Posto que — removidas as tentações de fixismo ou de inelutável repetição do mesmo, que visam justificar e perpetuar estados de coisas instalados (assim consagrados como «naturais» ou inultrapassáveis) — «o ser humano é indefinidamente aperfeiçoável», impõe-se, em conformidade, «promover a cultura de todos», uma vez que esta «é exactamente a condição indispensável desse aperfeiçoamento progressivo e constante».
Neste horizonte de mobilização e de luta, assomam, designadamente, como traços constitutivos da cultura a incentivar: devolver a cada homem «a consciência integral da sua própria dignidade»; proporcionar e preencher activamente um espaço de liberdade, entendida como «o reconhecimento a todos do direito ao completo e amplo desenvolvimento das suas capacidades intelectuais, artísticas e materiais»; fomentar a eclosão e disseminação do «espírito de solidariedade», apontado à «formação da pátria humana» e à «fraternidade real dos povos».
Em termos de integridade cidadã, a cultura representa, assim, «um direito inerente ao homem» (e não «um favor, mais ou menos disfarçado, da administração pública») que, por conseguinte, tem que ser objecto de diligente «extensão» e «democratização».
Em termos de integralidade no seu teor, a cultura tem de abrir-se no espectro de interesses que incorpora, não podendo deixar de fora do seu cultivo e compreensão aspectos — tradicionalmente desconsiderados ou menos prezados, em virtude de antigas estratificações sociais modificadamente perdurantes — de natureza prática e de inserção comunitária.

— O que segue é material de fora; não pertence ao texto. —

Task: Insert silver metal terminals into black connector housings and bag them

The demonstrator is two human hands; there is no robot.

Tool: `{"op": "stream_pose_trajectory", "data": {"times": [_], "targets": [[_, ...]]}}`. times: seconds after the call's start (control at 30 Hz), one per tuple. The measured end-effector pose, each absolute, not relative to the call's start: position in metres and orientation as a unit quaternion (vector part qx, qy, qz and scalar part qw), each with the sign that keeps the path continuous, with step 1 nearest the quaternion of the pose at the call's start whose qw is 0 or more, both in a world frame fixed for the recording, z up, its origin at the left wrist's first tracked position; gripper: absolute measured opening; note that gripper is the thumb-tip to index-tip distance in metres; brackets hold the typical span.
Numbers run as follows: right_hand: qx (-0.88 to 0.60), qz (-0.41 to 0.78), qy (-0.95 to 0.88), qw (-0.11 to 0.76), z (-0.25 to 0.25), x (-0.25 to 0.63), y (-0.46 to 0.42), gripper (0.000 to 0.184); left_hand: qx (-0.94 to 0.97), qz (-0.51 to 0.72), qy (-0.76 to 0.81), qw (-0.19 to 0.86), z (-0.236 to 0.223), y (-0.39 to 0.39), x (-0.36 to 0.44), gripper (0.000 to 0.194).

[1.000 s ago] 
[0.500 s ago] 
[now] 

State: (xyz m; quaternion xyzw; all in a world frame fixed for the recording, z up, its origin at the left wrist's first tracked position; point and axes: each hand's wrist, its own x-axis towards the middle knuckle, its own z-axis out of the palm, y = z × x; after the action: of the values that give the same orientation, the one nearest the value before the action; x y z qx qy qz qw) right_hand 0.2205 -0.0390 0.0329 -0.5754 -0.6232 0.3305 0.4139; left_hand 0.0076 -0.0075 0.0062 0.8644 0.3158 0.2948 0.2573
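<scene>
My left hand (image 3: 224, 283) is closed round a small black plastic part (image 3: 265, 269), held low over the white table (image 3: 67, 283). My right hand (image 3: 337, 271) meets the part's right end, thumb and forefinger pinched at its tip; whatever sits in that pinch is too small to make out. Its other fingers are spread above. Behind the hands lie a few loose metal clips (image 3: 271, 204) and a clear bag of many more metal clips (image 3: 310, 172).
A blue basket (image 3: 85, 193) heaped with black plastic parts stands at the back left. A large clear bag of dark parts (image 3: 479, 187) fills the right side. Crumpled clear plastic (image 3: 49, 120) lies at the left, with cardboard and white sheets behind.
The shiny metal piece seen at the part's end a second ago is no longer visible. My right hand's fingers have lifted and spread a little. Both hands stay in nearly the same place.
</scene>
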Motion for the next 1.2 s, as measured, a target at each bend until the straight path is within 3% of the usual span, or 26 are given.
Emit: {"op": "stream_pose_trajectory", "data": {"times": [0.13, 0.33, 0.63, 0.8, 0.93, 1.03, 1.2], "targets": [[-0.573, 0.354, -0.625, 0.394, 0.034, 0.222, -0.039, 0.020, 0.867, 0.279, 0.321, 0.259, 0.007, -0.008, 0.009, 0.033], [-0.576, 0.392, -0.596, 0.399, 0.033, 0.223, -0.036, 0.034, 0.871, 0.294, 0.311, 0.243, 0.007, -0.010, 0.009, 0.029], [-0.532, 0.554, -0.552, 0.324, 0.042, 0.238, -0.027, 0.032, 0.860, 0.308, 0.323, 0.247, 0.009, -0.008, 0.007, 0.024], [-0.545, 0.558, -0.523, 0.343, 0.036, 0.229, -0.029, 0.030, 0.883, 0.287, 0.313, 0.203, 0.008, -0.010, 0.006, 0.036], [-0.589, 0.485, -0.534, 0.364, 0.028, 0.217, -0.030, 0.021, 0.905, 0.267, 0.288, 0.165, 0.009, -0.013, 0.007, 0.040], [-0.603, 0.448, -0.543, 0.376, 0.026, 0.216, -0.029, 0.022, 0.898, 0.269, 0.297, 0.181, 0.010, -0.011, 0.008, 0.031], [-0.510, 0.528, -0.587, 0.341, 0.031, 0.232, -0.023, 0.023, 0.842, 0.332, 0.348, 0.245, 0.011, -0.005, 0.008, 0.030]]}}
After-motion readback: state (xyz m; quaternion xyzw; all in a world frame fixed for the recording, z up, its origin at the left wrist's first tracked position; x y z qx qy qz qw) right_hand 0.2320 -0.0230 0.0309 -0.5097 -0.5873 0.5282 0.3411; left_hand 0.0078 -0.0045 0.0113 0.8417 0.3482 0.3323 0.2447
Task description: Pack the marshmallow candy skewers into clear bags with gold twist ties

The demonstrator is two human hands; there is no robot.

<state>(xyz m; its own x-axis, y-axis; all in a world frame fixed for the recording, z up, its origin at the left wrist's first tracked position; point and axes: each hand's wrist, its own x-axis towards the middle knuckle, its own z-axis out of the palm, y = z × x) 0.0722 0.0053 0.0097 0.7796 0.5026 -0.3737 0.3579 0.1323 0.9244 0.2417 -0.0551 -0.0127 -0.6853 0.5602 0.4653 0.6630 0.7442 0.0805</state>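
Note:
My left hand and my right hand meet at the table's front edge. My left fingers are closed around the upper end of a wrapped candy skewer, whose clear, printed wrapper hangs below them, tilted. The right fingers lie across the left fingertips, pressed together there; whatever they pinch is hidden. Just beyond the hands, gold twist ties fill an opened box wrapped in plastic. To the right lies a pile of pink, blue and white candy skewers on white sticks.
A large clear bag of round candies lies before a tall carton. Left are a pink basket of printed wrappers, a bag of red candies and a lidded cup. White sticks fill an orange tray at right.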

É neste marco de alongado alcance, e carregando toda esta fundamentação histórico-doutrinária, que surgem as conhecidas reivindicações estruturantes: da igualdade perante a Escola («uma só condição, uma só dignidade, uma só escola»); da escola única, como «etapa histórica», susceptível de materializar «uma grande aspiração para a luz», posto que «condição necessária de progresso da civilização»; da gratuitidade do ensino «em todos os seus graus: primário, secundário e superior».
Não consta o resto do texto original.